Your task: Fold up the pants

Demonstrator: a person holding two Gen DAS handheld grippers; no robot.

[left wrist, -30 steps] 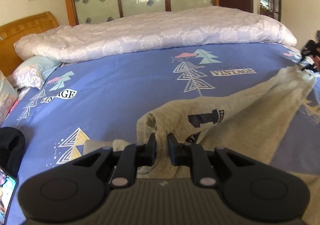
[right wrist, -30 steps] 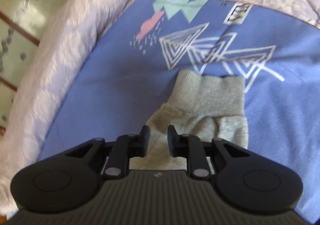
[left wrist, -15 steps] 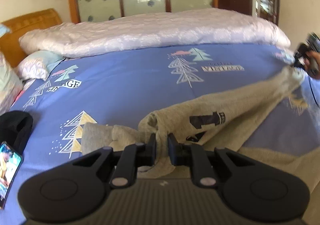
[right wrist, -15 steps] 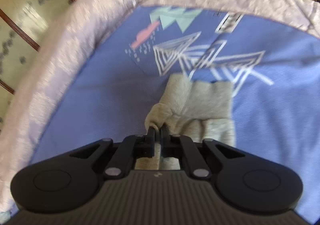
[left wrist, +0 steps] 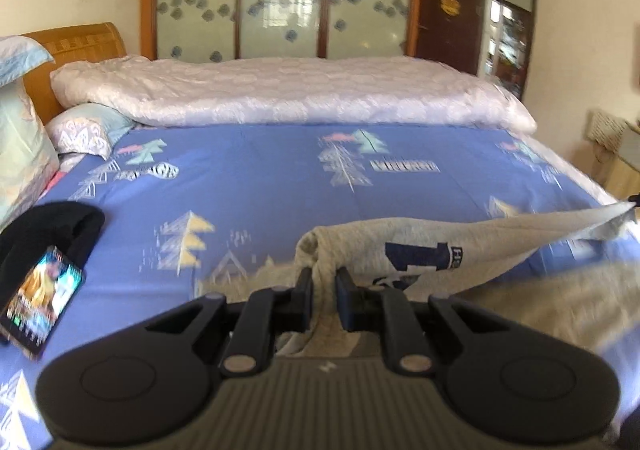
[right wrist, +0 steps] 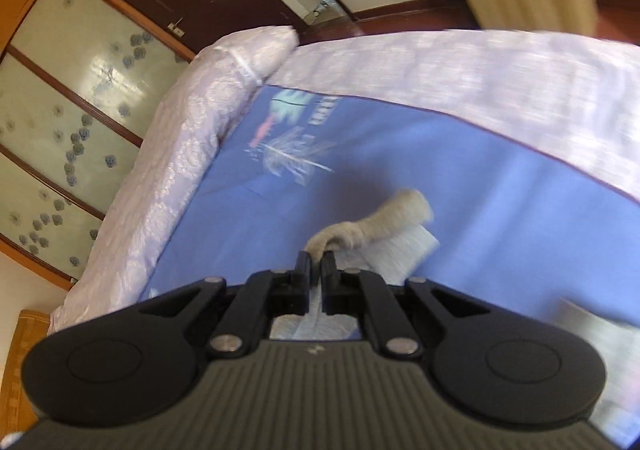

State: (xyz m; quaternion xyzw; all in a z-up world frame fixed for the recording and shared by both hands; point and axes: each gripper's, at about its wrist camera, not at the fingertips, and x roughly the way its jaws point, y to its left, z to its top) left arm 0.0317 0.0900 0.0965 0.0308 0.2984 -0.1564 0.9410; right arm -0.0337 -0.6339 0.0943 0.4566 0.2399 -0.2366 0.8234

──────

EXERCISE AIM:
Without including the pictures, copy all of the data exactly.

ANSWER SECTION:
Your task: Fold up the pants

Demonstrator: a person holding two Gen DAS handheld grippers; no robot.

[left wrist, -30 steps] 
[right wrist, -30 steps] 
[left wrist, -15 steps] 
[right wrist, -15 steps] 
[left wrist, +0 steps] 
[right wrist, +0 steps] 

State: (xyz m; quaternion xyzw; all in a z-up world frame fixed for the recording and shared by both hands; point and axes: each gripper's, at about its wrist camera, not at the fingertips, and x roughly the way its jaws point, y to its left, z to its top) left arm 0.0317 0.0900 0.0965 0.0308 0.2984 -0.1564 0.9410; right arm -0.0337 -0.6339 0.0943 0.4566 0.2399 -0.2366 0.8234

This finishes the output.